* Problem to solve *
Among the entries that follow, count the lines with the word "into" and report the number by itself.

* Input records *
-*-*-

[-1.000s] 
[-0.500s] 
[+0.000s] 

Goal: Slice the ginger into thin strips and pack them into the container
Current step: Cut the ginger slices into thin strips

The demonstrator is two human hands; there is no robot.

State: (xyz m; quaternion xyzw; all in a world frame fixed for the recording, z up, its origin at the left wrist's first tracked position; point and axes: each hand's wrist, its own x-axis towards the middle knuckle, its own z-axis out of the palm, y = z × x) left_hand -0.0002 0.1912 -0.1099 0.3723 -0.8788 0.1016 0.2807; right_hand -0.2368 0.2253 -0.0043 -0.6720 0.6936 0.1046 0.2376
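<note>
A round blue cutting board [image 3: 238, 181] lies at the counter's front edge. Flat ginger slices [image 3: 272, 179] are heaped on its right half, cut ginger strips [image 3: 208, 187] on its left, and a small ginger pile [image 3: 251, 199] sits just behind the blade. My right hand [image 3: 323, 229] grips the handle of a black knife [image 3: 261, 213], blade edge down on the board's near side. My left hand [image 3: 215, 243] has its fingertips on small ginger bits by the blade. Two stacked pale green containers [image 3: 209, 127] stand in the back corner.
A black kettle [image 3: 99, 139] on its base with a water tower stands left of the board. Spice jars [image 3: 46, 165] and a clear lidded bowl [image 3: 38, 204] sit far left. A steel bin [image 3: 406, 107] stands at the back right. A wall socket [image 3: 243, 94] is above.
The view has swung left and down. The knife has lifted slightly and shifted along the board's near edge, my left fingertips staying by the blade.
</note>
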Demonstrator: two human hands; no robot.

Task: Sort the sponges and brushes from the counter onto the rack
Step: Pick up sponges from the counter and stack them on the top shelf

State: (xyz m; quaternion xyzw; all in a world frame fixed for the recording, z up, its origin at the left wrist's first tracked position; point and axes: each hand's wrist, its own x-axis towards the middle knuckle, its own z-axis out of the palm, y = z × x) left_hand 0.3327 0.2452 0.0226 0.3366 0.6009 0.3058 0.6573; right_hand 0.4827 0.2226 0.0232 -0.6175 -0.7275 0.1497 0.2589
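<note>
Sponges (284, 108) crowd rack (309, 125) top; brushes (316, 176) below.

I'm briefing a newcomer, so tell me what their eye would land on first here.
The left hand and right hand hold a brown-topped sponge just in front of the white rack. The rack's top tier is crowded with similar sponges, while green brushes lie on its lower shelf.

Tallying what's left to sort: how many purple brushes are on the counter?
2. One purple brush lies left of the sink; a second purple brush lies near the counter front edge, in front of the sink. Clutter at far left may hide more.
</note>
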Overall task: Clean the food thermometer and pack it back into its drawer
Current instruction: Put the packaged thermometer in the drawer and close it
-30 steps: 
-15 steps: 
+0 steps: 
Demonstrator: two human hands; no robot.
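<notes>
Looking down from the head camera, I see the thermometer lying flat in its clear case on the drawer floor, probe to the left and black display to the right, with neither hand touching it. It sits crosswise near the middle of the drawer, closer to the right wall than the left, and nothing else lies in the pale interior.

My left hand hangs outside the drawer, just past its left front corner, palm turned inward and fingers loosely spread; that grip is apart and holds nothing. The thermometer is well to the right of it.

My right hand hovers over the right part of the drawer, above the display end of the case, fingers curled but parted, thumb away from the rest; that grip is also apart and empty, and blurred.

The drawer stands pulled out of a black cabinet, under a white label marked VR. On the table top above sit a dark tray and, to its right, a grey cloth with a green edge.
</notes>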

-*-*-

* Answer below *
3